*** Data for processing ***
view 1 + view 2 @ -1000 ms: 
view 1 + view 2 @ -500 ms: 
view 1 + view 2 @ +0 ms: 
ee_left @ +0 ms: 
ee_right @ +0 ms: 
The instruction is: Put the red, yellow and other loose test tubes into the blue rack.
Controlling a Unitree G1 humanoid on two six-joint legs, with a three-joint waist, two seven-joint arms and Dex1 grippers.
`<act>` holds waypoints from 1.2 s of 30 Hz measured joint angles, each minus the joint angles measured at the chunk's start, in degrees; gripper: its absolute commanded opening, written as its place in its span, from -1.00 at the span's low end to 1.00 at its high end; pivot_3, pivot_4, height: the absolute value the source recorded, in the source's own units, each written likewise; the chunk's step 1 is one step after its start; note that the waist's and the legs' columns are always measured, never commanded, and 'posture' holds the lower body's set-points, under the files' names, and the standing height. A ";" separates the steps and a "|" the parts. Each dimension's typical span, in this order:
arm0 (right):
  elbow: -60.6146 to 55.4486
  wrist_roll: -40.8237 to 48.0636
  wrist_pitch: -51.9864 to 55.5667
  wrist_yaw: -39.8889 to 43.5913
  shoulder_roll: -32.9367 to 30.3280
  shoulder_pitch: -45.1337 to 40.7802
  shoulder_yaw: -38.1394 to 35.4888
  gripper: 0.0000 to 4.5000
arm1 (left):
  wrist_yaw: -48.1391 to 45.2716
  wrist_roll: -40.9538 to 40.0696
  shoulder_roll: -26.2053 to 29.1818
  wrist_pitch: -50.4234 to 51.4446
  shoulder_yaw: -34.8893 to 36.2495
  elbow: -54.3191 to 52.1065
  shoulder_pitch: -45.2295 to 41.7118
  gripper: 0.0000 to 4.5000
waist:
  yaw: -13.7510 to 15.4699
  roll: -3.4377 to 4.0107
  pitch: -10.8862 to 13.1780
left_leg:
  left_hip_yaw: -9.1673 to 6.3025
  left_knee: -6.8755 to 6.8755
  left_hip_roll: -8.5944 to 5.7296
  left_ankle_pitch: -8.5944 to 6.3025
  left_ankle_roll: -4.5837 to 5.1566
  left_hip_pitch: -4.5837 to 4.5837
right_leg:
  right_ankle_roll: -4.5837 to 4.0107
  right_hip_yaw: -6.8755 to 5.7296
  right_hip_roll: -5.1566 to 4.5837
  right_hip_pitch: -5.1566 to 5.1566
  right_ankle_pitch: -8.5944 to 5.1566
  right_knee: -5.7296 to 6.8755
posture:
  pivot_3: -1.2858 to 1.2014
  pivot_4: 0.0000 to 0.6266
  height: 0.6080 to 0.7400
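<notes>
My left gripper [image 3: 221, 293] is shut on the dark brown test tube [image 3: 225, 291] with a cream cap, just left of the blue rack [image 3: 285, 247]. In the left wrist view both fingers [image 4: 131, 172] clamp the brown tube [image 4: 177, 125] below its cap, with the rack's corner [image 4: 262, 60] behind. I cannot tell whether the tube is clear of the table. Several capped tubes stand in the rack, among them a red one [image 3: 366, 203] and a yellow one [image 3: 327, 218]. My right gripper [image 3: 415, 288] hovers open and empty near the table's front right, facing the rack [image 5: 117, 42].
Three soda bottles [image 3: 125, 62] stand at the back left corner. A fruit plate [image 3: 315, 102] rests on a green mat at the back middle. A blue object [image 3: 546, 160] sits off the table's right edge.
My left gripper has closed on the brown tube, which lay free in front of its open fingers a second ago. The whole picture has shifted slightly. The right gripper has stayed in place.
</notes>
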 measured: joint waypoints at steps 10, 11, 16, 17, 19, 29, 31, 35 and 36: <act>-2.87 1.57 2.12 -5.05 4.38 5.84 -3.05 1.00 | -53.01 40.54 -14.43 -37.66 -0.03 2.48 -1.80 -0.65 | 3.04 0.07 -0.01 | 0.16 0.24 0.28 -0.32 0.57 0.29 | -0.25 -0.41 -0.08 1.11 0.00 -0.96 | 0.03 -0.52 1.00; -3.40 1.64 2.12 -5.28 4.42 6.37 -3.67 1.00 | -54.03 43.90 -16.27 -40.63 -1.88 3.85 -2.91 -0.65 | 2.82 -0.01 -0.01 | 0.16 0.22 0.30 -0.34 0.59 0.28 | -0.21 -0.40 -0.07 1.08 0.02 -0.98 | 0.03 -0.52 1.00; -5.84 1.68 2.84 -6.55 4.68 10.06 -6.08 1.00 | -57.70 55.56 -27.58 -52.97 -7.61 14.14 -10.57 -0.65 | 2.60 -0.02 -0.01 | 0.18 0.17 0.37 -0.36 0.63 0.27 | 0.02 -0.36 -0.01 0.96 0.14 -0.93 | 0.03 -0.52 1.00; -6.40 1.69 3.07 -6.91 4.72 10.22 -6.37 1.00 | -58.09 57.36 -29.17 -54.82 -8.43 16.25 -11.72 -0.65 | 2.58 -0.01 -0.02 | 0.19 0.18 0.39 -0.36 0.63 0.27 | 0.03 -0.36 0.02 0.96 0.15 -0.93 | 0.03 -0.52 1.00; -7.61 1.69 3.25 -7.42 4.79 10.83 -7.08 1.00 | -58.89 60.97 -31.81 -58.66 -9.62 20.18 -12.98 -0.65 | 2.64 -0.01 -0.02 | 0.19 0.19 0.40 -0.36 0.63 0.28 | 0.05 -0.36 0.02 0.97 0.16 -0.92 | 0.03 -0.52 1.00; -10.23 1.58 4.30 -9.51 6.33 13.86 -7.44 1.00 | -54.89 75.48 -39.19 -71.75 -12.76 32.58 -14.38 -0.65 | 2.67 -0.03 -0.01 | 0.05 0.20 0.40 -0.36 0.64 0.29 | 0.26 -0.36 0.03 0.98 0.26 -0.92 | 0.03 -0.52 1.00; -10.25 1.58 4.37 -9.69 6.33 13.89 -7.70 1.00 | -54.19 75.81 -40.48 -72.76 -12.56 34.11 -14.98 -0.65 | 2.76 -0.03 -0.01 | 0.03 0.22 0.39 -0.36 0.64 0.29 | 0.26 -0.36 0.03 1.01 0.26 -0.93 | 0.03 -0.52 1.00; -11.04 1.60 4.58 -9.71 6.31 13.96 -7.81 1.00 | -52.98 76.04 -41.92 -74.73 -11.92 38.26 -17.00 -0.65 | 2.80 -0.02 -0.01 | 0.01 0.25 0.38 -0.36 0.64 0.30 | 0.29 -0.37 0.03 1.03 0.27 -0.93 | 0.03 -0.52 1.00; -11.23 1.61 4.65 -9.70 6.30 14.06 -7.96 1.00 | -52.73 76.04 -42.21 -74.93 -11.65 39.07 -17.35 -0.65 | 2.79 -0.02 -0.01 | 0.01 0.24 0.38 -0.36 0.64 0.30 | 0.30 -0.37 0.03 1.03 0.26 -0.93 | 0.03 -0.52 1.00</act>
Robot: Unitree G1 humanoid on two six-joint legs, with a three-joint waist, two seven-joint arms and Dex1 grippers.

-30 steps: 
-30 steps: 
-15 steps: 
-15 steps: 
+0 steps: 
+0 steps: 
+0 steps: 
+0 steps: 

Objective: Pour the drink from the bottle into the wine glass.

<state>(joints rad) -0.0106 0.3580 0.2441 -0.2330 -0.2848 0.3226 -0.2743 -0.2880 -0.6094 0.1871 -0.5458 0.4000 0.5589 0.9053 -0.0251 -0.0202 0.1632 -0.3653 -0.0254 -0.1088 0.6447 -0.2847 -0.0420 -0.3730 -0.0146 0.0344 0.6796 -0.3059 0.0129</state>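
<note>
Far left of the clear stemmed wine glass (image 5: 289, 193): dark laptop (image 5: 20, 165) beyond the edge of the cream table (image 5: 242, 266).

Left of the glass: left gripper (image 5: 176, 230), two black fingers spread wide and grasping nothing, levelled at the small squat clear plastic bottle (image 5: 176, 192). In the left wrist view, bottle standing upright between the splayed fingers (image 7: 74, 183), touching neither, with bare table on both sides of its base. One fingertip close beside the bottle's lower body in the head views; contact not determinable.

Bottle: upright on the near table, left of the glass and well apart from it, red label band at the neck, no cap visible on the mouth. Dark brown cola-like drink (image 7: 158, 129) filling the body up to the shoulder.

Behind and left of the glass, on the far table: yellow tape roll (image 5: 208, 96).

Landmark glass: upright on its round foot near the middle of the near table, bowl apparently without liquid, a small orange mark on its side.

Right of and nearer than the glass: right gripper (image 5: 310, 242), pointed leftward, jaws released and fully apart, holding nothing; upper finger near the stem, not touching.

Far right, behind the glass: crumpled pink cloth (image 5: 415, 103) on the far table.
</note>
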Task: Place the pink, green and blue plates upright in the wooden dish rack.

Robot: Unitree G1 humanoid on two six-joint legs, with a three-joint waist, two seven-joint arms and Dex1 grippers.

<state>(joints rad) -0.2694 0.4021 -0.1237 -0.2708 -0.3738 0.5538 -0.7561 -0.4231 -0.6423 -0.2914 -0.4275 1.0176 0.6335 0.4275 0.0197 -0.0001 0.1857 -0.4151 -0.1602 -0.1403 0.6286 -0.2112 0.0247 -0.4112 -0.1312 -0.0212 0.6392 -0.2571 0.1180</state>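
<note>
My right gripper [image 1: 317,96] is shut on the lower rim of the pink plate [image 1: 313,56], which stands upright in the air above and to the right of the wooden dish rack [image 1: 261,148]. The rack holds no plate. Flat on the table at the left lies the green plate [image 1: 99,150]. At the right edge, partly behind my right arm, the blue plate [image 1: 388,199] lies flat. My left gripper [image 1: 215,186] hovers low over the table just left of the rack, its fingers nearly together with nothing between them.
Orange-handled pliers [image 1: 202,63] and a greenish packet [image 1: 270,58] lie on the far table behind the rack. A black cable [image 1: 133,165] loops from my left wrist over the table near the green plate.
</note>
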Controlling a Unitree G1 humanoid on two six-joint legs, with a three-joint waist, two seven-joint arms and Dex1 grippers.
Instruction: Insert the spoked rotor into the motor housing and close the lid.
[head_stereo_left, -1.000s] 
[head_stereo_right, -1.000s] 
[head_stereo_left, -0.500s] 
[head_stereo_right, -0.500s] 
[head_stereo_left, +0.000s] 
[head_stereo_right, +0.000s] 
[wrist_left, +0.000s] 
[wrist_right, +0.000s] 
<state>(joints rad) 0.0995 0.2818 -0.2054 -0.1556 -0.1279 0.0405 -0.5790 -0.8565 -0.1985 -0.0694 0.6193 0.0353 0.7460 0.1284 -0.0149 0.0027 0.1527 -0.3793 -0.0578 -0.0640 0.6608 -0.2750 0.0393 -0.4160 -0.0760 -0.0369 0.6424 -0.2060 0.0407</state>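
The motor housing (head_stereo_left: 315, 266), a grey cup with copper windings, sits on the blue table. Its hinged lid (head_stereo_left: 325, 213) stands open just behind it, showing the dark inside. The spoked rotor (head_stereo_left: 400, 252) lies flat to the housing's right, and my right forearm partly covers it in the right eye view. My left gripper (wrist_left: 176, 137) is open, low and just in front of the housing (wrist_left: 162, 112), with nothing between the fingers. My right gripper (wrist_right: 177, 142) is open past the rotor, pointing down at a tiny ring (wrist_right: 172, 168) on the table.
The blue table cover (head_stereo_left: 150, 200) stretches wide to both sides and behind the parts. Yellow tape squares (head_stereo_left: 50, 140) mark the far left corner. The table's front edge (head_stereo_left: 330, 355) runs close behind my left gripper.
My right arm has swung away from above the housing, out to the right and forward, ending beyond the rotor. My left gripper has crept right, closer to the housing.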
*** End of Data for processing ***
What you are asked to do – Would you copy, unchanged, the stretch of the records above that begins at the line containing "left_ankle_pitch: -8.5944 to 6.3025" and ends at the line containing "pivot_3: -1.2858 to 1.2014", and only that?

Solution to this exercise –
  left_ankle_pitch: -8.5944 to 6.3025
  left_ankle_roll: -4.5837 to 5.1566
  left_hip_pitch: -4.5837 to 4.5837
right_leg:
  right_ankle_roll: -4.5837 to 4.0107
  right_hip_yaw: -6.8755 to 5.7296
  right_hip_roll: -5.1566 to 4.5837
  right_hip_pitch: -5.1566 to 5.1566
  right_ankle_pitch: -8.5944 to 5.1566
  right_knee: -5.7296 to 6.8755
posture:
  pivot_3: -1.2858 to 1.2014

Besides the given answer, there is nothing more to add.